§ **Task details**:
Would you please copy the part of the material below that opens with the line containing "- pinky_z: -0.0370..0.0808" and closes with the line containing "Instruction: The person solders"? Copy it exactly, and only it.

§ **Data for review**:

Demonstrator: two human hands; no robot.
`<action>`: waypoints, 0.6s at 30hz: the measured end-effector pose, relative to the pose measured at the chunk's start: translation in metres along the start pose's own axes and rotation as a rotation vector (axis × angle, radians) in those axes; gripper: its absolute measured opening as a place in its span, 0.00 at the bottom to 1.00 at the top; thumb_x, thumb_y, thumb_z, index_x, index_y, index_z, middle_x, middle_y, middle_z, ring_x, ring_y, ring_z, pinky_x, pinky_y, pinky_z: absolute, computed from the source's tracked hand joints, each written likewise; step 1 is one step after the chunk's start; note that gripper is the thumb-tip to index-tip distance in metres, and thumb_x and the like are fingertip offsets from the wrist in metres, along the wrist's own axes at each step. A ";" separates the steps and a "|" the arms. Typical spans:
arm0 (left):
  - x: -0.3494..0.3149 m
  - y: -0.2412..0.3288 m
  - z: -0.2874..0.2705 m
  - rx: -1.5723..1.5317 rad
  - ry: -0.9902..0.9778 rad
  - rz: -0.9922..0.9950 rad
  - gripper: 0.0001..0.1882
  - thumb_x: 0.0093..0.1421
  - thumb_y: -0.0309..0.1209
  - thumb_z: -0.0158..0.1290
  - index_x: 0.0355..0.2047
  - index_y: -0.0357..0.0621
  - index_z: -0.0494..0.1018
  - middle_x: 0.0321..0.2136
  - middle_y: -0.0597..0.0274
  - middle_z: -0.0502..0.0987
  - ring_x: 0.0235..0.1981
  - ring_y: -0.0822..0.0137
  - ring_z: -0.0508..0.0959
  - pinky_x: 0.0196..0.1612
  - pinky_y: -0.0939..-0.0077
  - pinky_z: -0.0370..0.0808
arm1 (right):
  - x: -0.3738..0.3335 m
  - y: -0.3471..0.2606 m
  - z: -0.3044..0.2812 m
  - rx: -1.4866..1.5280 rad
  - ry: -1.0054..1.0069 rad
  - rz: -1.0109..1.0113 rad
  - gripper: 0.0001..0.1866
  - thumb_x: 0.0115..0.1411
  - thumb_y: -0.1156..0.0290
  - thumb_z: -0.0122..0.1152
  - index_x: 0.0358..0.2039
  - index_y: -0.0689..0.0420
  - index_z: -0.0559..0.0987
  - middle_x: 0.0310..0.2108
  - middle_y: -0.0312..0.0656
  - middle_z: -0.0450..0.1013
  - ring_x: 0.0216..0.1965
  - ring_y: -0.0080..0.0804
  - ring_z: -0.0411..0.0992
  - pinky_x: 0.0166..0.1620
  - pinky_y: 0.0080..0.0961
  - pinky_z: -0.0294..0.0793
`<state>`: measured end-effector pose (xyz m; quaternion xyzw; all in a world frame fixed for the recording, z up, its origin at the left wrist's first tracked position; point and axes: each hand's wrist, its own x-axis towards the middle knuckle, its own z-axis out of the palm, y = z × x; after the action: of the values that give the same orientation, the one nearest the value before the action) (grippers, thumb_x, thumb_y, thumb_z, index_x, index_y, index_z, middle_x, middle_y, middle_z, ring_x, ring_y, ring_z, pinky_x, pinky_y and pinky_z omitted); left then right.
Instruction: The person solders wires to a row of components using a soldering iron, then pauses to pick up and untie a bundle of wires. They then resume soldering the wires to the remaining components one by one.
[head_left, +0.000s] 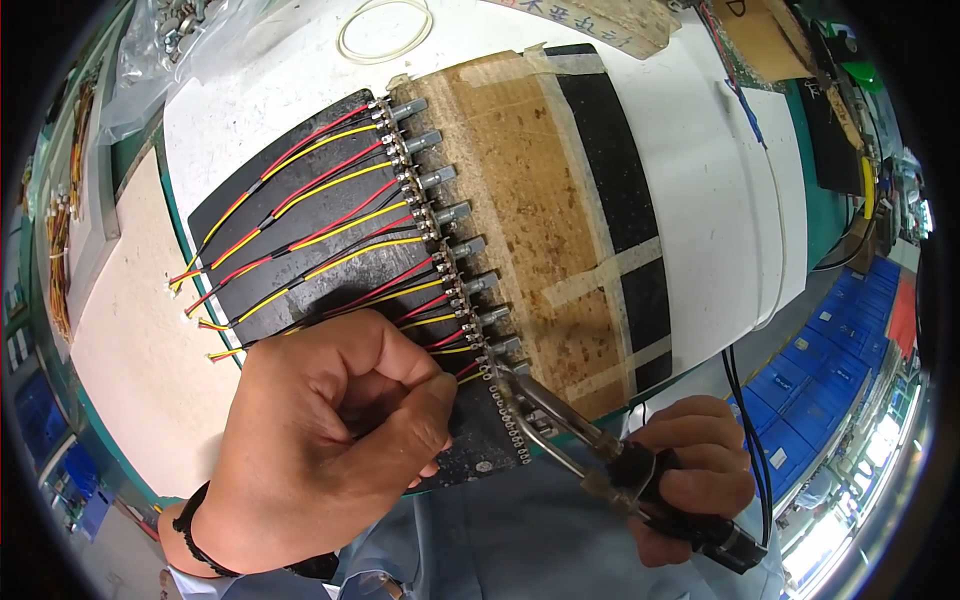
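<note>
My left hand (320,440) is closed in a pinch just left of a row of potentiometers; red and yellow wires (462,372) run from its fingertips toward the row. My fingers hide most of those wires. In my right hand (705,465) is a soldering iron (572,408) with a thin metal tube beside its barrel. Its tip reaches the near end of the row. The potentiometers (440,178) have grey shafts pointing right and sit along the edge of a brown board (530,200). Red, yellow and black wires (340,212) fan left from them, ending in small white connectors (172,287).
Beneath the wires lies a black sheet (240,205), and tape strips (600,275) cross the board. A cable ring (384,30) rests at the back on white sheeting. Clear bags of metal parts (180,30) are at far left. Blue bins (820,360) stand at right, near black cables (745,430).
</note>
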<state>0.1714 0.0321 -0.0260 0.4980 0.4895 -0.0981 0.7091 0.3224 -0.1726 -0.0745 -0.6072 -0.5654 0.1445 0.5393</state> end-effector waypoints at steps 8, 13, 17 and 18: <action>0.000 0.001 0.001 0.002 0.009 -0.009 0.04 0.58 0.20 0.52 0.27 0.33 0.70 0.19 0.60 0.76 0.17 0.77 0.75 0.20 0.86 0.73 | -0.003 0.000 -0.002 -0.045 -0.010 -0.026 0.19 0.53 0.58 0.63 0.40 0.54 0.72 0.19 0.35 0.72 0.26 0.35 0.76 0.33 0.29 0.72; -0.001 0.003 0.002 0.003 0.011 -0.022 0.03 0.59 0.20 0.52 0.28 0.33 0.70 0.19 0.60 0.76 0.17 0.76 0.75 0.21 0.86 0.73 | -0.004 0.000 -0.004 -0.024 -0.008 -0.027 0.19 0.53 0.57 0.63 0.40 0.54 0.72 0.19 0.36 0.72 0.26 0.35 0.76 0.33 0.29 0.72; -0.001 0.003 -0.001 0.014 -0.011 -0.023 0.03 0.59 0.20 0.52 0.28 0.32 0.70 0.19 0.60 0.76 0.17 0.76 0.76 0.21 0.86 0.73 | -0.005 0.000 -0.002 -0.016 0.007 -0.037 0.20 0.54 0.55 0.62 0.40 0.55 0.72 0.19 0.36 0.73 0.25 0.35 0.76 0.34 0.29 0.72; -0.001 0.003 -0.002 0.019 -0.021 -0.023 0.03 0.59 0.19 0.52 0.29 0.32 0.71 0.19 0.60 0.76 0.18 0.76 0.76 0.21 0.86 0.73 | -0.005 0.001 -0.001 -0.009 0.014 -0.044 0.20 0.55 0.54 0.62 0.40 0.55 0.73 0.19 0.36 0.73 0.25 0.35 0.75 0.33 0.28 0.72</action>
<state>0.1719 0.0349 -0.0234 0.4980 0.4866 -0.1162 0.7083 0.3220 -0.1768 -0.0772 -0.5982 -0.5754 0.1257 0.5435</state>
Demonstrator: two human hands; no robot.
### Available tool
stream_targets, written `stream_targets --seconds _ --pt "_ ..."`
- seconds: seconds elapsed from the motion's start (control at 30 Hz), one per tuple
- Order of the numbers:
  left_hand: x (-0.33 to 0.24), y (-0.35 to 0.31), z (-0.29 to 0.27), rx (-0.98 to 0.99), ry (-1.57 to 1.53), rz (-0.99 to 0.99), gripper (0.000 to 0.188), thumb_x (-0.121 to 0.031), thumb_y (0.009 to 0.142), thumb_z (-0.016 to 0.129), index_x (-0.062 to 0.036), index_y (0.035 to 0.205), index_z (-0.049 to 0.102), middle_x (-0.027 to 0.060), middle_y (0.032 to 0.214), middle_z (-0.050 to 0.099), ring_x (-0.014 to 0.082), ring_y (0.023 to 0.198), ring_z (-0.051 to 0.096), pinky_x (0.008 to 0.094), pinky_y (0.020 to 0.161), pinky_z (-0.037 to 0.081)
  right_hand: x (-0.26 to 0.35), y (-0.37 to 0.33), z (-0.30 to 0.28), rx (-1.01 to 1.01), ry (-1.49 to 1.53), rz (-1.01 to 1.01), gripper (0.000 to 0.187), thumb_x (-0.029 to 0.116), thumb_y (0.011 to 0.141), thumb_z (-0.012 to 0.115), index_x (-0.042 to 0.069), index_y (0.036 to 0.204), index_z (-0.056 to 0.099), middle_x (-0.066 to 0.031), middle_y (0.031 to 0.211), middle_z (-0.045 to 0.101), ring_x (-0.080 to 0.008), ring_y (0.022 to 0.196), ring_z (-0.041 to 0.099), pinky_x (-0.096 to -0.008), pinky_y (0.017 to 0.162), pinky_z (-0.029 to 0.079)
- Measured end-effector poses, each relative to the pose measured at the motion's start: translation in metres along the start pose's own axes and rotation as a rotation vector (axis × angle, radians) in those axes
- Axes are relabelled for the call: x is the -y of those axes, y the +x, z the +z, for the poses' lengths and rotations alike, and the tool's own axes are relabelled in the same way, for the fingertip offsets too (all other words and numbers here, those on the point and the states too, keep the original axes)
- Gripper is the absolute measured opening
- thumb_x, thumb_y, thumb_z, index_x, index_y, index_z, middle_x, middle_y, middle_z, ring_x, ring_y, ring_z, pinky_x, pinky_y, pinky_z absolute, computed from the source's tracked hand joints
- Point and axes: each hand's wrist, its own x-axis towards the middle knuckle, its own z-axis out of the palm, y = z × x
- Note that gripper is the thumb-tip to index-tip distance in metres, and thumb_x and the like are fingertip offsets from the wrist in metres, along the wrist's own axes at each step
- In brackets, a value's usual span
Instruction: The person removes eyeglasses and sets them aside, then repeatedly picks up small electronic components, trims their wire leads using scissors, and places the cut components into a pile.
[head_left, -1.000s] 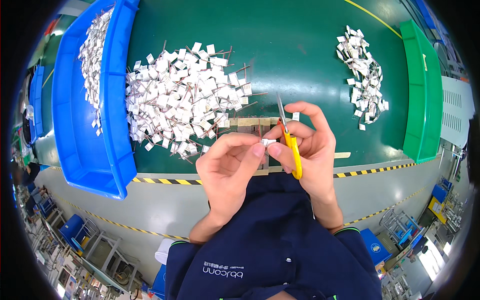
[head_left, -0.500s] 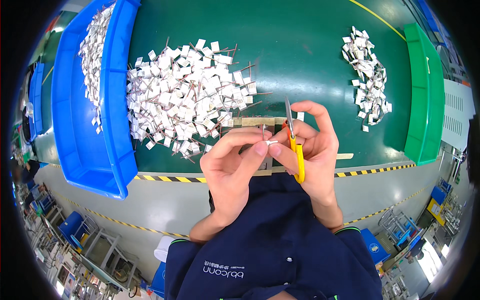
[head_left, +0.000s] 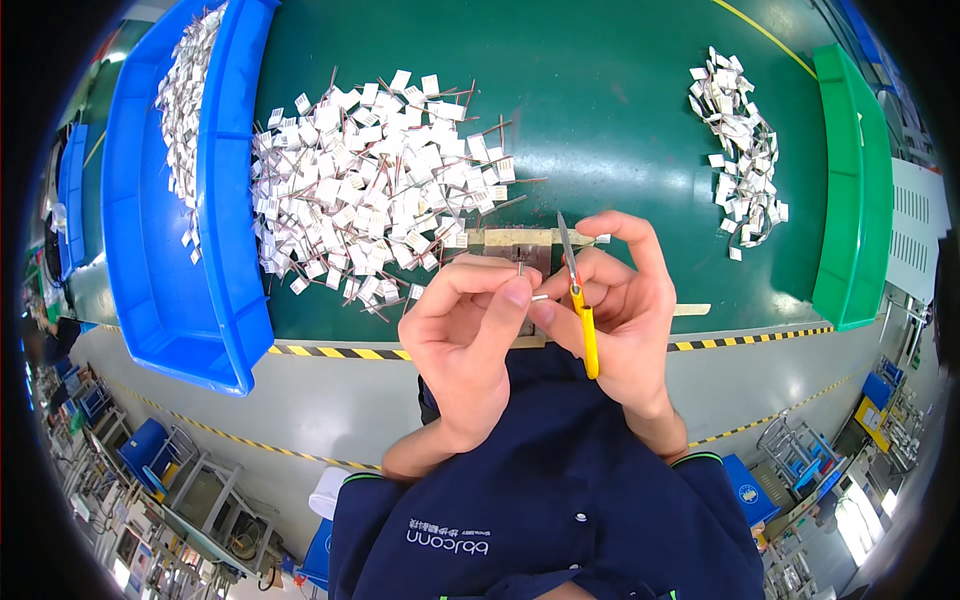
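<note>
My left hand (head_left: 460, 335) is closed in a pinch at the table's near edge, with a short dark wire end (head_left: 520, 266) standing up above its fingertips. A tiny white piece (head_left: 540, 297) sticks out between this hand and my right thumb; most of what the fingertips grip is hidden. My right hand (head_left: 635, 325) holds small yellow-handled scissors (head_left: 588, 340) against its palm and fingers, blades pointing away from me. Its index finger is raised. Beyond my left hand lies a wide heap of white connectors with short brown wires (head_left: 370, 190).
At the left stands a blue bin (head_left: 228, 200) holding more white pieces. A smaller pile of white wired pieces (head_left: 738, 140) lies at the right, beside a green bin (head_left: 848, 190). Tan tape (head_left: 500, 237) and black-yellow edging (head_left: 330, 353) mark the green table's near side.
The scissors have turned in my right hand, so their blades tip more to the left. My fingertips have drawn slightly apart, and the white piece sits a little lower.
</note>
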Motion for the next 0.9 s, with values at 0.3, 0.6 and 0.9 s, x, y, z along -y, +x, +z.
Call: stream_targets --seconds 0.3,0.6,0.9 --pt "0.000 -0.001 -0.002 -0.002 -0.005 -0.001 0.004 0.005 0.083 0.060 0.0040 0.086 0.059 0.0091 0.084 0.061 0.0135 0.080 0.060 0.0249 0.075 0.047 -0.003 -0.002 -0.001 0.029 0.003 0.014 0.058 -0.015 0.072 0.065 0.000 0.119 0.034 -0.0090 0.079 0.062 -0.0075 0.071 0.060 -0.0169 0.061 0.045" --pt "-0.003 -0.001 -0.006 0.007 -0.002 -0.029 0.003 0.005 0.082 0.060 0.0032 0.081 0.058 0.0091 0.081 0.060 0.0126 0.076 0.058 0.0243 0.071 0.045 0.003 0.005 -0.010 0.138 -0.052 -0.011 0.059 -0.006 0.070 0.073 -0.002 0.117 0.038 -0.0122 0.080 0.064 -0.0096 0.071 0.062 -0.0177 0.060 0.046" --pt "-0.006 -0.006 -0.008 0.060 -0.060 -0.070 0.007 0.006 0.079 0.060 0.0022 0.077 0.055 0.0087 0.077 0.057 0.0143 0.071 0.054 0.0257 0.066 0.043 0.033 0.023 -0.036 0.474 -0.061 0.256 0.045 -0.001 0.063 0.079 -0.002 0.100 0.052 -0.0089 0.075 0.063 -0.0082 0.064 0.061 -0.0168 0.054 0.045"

§ **Result of this task**:
  - pinky_z: -0.0370..0.0808
arm1 (right):
  - x: -0.3738..0.3335 m
  - y: -0.3471..0.2606 m
  - z: -0.3044..0.2812 m
  - rx: -1.4866..1.5280 rad
  - ry: -1.0054..1.0069 rad
  - rz: -1.0109..1.0113 rad
  - gripper: 0.0001..0.1866
  - thumb_x: 0.0115..0.1411
  - thumb_y: -0.1156..0.0290
  - thumb_z: -0.0122..0.1152
  - index_x: 0.0358..0.2039
  - index_y: -0.0689..0.0420
  - index_z: -0.0559..0.0987
  - middle_x: 0.0310..0.2108
  - middle_y: -0.0312..0.0656
  - middle_z: -0.0450..0.1013
  - ring_x: 0.0216..0.1965
  - ring_y: -0.0080..0.0804
  - ring_z: -0.0411..0.0992
  - pinky_x: 0.0166..0.1620
  - pinky_y: 0.0080..0.0961
  - pinky_z: -0.0294..0.0793
`<state>`: measured end-effector pose (xyz m; quaternion xyzw; all in a world frame fixed for the recording, z up, its origin at the left wrist's first tracked position; point and axes: each hand's wrist, its own x-axis towards the middle knuckle, its own z-axis out of the palm, y = z × x; after the action: of the values that give the same orientation, the one nearest the value before the action) (grippers, thumb_x, thumb_y, thumb_z, index_x, index_y, index_z, middle_x, middle_y, middle_z, ring_x, ring_y, ring_z, pinky_x, pinky_y and pinky_z omitted); left then right.
Instruction: The person solders wires to a row of components using a soldering iron, then pauses to pick up and untie a bundle of wires. They then resume soldering the wires to the remaining components one by one.

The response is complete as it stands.